Extended Data Fig. 3: Interneuron firing properties remain overall stable across days and over training.
From: Voltage imaging reveals hippocampal inhibitory dynamics shaping pyramidal memory-encoding sequences

a. Example PV cell recorded for 5 consecutive imaging sessions, plotted as in Fig. 3. Dashed lines: significant field over a specific odor (line covers corresponding trials) or through both odors (Day 4). b. Progression of firing peak time bins across days for PV (left) and SST cells (right) recorded across multiple sessions. Gray: Non-odor-specific fields.
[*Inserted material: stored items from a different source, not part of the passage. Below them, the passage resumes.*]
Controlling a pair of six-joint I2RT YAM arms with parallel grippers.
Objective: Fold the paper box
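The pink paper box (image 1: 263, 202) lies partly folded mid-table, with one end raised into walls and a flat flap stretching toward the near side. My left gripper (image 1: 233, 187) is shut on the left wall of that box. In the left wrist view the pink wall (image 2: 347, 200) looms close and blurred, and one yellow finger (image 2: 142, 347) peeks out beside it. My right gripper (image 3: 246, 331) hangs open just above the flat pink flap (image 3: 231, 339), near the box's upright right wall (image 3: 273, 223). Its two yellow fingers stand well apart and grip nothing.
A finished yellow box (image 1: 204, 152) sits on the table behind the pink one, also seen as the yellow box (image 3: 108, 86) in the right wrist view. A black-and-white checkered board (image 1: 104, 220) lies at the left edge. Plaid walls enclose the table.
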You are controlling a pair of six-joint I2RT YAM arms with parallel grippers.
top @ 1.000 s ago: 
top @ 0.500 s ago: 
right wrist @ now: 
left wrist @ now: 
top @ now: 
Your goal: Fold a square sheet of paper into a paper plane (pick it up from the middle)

Yellow, green: odor A- or odor B-specific fields, respectively. Open circles: nonsignificant peaks. Lines connect a cell’s progression. c. Progression of odor selectivity index across days, displayed as in b (sessions on x axis). d. Odor-decoding accuracy of SVM decoders trained on odor-specific cells, non-odor-specific cells, or no-field cells, during odor-presentation, in naïve (top) and trained sessions (bottom), plotted as in Fig. 2n. e–g. Progression of average firing rate (e), theta power (f) and phase locking strength (mean vector length; g) across all trials, as in c (field-type not displayed). Right: Mean ± SE for last naïve vs first trained session and for every X vs X + 1 trained session. * P = 0.0068, paired-sample two-sided t-test (distributions of PV and SST cells were pooled for this comparison; n = 11. P > 0.05 for all other comparisons). h. From top: Evolution of mean locomotion per session, mean firing rate per cell over all trials, theta power and theta modulation of spiking (vector length) per cell across PV-Cre mice and PV cells (left) or SST-Cre mice and SST cells (right), plotted as in Fig. 3i, j. For PV: n = 31 vs 73 recordings, 31 vs 76 cells; from top: P = 9.44 × 10−10, 0.218, 0.0146, 0.0152; two-sided WT. For SST: n = 35 vs 49 recordings, 36 vs 51 cells; from top: P = 1.23 × 10−11, 0.0123, 0.466, 0.543 for SST.